The Real Winner: North South Books (Michael Neugebauer Book) The Real Winner: North South Books by C. Neugebauer


My review


rating: 1 of 5 stars
Preachy, lame, didactic (but with cute pictures)- I don't think any competitive child would be convinced that winning isn't everything (and this book is preachin' to the choir) from reading this load of tapioca.

Rocky (the raccoon - and the author's probably lucky Sir Paul doesn't come gunning for her on that) has to win every race and complains if someone else is ahead with a predictable "Not fair!" His dopey do-good companion keeps stopping to rescue other animals allowing Rocky to win. In the end, Rocky seems to have learned his lesson with a fishing competition. The first one to get a fish wins! Rocky won't stop until he gets one, and when he does (SPOILER ALERT - as if anyone cares) the fish is too small. He's disappointed. He throws the fish back. Allegedly it's to let the little fish grow, emulating the altruistic behavior of Hippo-boy, but we all know it's only because it was too small to be worth keeping and that any real raccoon would have just eaten it as an appetizer.


The real reason not to be like Rocky is that he's such a whiner. It's fine to be competitive (hark at me! - everyone who knows me well is checking the authorship of this review on the strength of that one comment), kids really enjoy it and people love winners. The only one who doesn't enjoy it and is shunned is the one that loses all the time and whines about it. I should know. I was a professional loser for most of my young life and now find it really difficult to compete even though I am capable of winning at some things. "No one loves a whiner!" I was always told.

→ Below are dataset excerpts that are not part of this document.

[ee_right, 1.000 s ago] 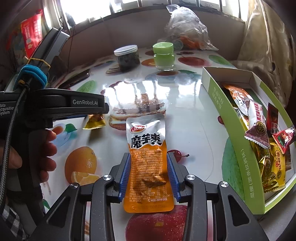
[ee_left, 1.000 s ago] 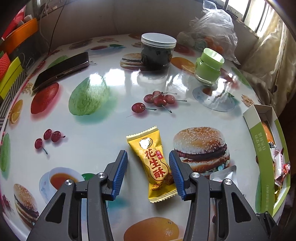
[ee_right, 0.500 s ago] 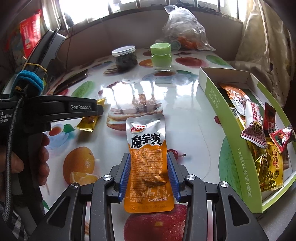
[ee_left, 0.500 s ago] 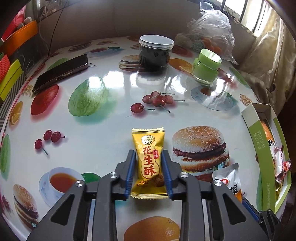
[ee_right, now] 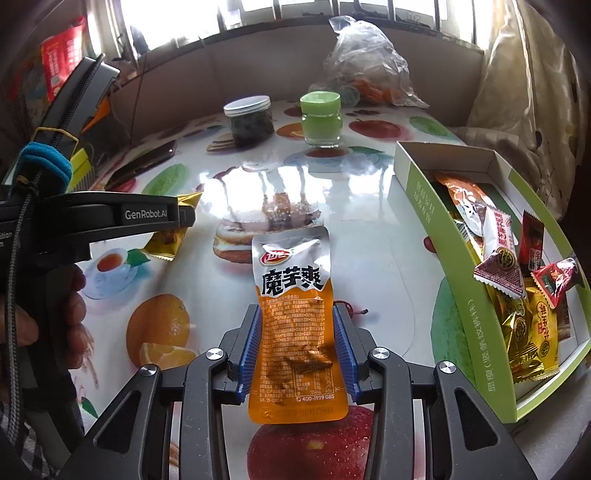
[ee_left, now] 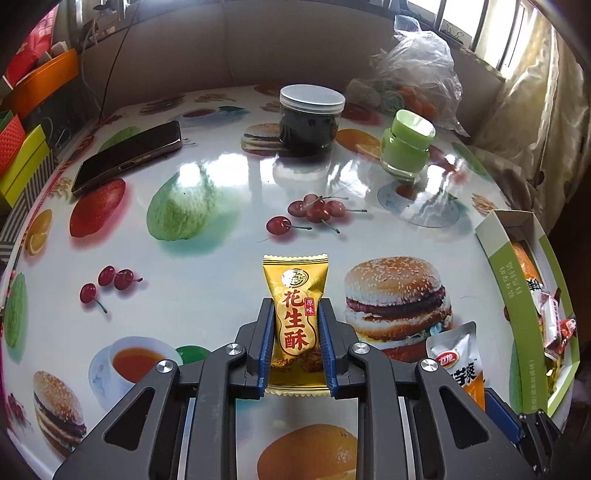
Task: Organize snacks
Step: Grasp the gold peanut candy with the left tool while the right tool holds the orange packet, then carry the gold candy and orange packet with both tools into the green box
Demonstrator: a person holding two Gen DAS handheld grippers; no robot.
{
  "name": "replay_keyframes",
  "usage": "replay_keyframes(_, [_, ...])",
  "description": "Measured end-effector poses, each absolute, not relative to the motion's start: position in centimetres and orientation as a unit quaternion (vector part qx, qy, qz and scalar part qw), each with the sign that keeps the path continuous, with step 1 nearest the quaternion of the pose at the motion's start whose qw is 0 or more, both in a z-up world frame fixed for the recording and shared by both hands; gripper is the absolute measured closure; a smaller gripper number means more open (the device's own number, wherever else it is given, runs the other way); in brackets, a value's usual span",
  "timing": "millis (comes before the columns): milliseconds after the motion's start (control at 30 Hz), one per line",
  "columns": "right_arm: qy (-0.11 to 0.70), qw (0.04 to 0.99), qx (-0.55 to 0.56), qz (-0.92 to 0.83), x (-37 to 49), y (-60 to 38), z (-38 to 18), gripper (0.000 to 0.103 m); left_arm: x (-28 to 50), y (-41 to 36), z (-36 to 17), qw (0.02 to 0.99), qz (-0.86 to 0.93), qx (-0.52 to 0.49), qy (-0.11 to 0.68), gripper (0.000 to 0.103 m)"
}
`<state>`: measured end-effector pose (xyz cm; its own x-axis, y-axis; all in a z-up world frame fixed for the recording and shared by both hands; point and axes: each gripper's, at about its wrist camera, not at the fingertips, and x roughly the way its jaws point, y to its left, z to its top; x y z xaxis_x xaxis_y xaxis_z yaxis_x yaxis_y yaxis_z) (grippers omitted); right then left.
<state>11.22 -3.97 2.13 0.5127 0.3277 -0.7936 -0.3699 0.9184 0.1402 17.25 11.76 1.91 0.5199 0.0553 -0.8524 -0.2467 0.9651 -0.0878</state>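
Far side of my table (ee_left: 229, 266): phone (ee_left: 127, 162) upper left, dark jar (ee_left: 312, 120) with pale lid centre, green jar (ee_left: 406, 147) right of it, plastic bag (ee_left: 413, 81) behind, upper right.

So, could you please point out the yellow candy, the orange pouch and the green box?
yellow candy (ee_left: 295, 325), left wrist view, printed front.
orange pouch (ee_right: 297, 343), right wrist view, orange lower half.
green box (ee_right: 469, 325), right wrist view, near side wall.

Sunlit windows (ee_right: 229, 14) behind glossy table (ee_left: 229, 266)
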Motion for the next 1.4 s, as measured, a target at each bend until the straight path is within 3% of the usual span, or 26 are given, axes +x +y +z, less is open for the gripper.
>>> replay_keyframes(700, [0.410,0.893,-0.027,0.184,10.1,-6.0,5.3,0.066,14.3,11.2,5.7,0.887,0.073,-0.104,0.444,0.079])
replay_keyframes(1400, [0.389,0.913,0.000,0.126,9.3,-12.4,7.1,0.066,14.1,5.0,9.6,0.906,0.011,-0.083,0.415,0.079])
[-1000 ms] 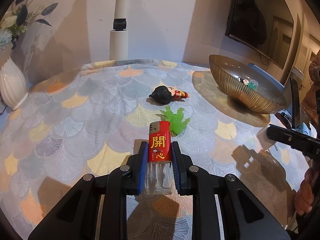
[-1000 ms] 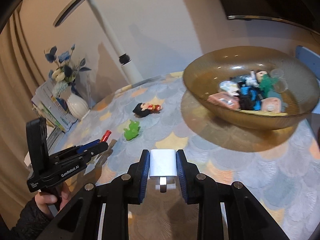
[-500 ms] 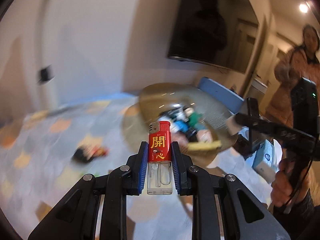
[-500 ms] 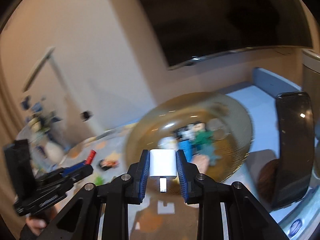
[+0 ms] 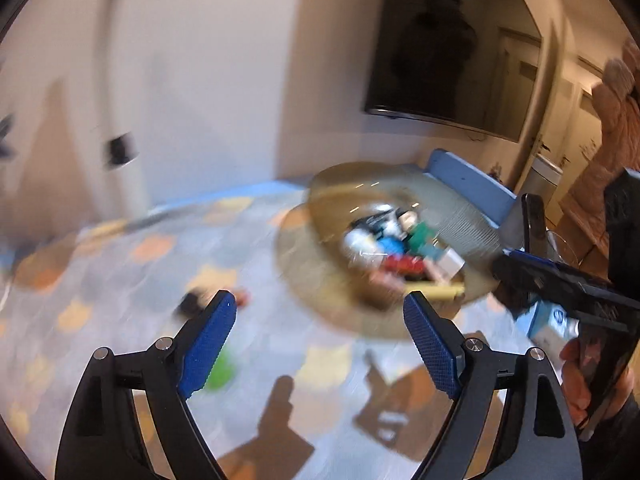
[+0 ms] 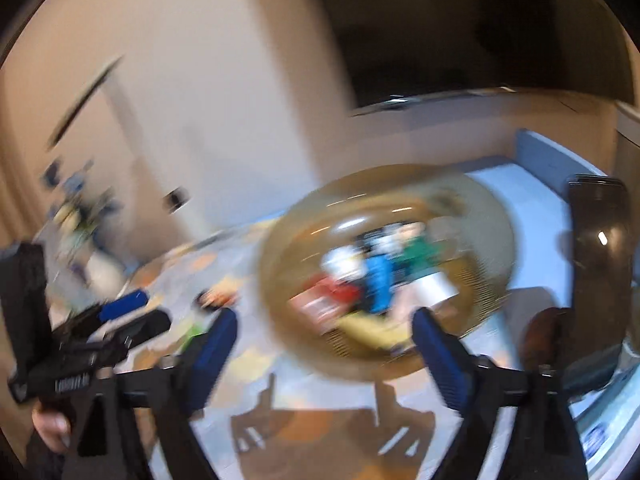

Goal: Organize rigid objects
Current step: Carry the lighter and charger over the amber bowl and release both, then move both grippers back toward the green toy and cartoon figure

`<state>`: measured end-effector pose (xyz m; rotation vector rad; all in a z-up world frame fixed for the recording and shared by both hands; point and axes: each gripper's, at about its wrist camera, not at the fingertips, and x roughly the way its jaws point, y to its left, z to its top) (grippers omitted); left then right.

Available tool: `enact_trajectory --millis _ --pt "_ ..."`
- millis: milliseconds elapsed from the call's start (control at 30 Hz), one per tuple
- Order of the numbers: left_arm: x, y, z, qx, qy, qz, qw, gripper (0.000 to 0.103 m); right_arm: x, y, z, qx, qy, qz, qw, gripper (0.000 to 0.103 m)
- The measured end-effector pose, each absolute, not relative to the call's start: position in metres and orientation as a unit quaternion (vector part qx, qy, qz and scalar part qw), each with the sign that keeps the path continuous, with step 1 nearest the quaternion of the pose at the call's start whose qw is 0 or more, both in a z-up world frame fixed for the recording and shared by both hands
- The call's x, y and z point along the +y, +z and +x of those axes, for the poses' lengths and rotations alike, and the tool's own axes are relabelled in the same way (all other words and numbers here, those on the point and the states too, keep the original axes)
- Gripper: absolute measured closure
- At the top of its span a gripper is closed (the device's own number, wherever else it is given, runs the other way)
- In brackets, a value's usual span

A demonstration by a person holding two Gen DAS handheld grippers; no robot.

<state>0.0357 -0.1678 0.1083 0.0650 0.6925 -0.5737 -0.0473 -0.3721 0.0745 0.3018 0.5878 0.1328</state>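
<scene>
Both views are motion-blurred. My left gripper (image 5: 320, 308) is open and empty, above the patterned table in front of the amber glass bowl (image 5: 460, 208). My right gripper (image 6: 324, 320) is open and empty, just before the same bowl (image 6: 488, 216). The bowl holds several small objects, among them a red lighter (image 5: 404, 266) and a white charger cube (image 5: 452, 262), which shows in the right wrist view as well (image 6: 434, 286). A dark-haired figurine (image 5: 196, 300) and a green toy (image 5: 220, 368) lie on the table left of the bowl.
A white lamp post (image 5: 124, 152) stands at the table's back. A vase of flowers (image 6: 76, 216) stands at the far left. A blue chair (image 5: 468, 176) is behind the bowl, a dark TV (image 5: 448, 52) on the wall. A phone on a stand (image 6: 600, 248) is at right.
Both grippers have opened. The red lighter has left my left gripper and the white charger cube my right one; both now lie in the bowl. Both cameras are swinging.
</scene>
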Motion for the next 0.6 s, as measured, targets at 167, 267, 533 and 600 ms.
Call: enact_trajectory --millis 167,267,533,600 --pt "-0.09 0.098 -0.002 0.34 -0.215 0.016 0.915 0.001 -0.273 0.056 -0.058 0.312 0.128 0.035 0.941 0.009" --pt "-0.048 0.074 -0.018 0.351 -0.164 -0.005 0.922 0.001 -0.232 0.026 -0.052 0.34 0.135 -0.017 0.931 0.009" --pt "-0.005 0.031 -0.025 0.374 -0.08 0.006 0.924 0.001 -0.22 -0.006 -0.039 0.393 0.107 -0.062 0.911 0.009" --pt "-0.011 0.033 -0.027 0.355 -0.082 0.015 0.931 0.001 -0.221 -0.007 -0.035 0.405 0.107 -0.052 0.906 0.009"
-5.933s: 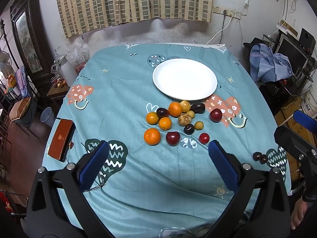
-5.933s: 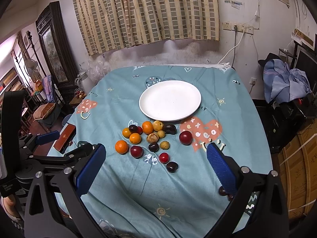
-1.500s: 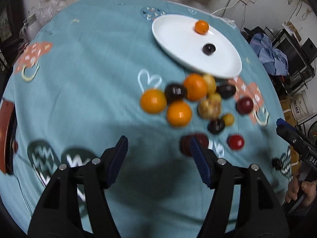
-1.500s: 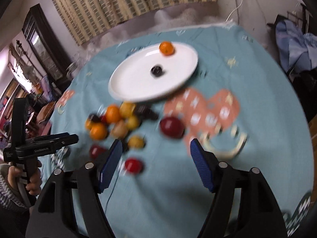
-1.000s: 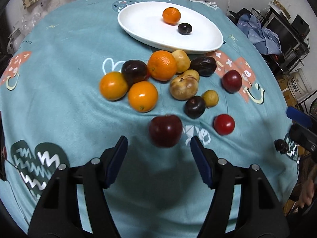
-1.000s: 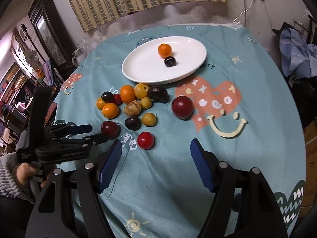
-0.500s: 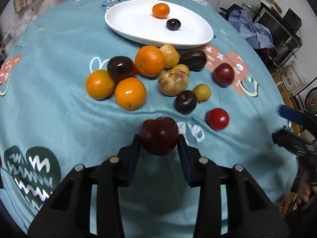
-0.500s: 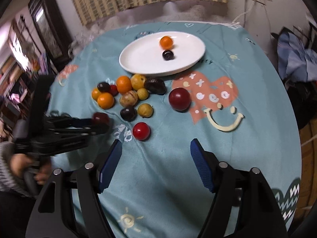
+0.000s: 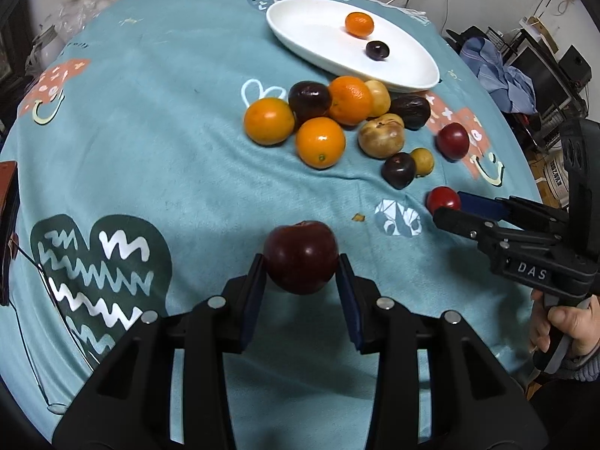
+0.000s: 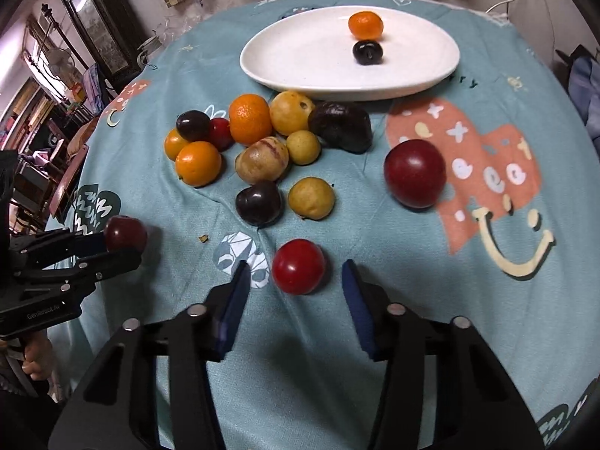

So what's my complaint: it's an unrealistic children's story about talking animals? Is this another one of my tempests in a teaball? No, it's not the right message and the characterization is garbled. Here's the competition message in a nut's (me) shell: Winners should learn to be gracious, losers should learn to not give up hope, and the mediocre should just get over it.

A better choice for a book about competitiveness is Mia Hamm's Winners Never Quit.